> [WORK ORDER]: Retype the listing exactly, minus its pictures.

> [INFORMATION SHOWN]:
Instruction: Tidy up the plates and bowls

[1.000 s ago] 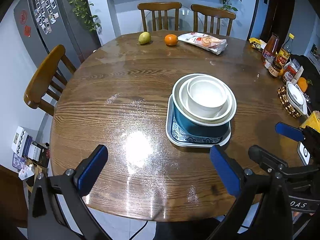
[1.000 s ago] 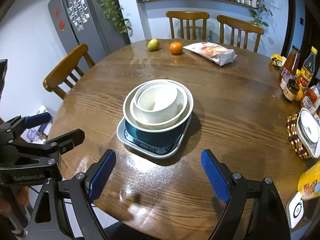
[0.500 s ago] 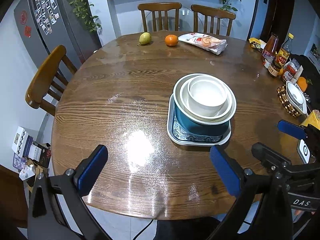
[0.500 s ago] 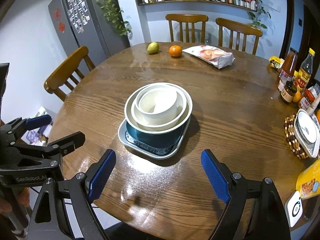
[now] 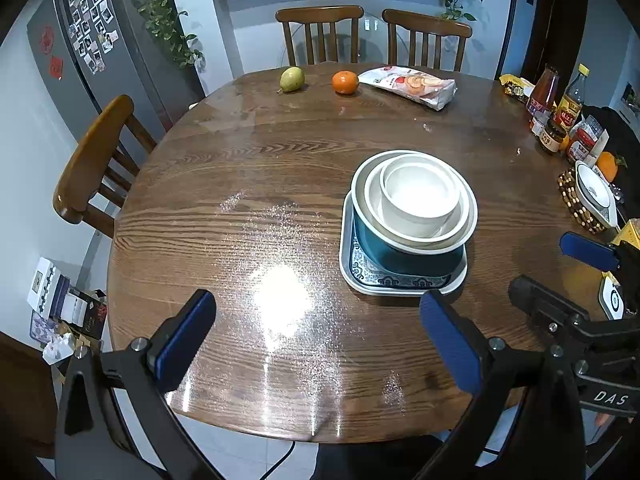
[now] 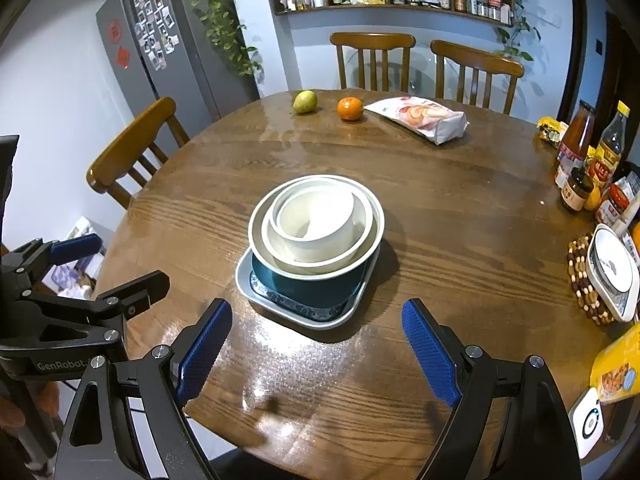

> [SOLUTION TO THE EXERCISE]:
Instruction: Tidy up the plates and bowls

[1.000 s ago] 
[1.000 s ago] 
[0.500 s ago] 
[0.500 s ago] 
[now] 
[now] 

The exercise requires nothing more than what has been given.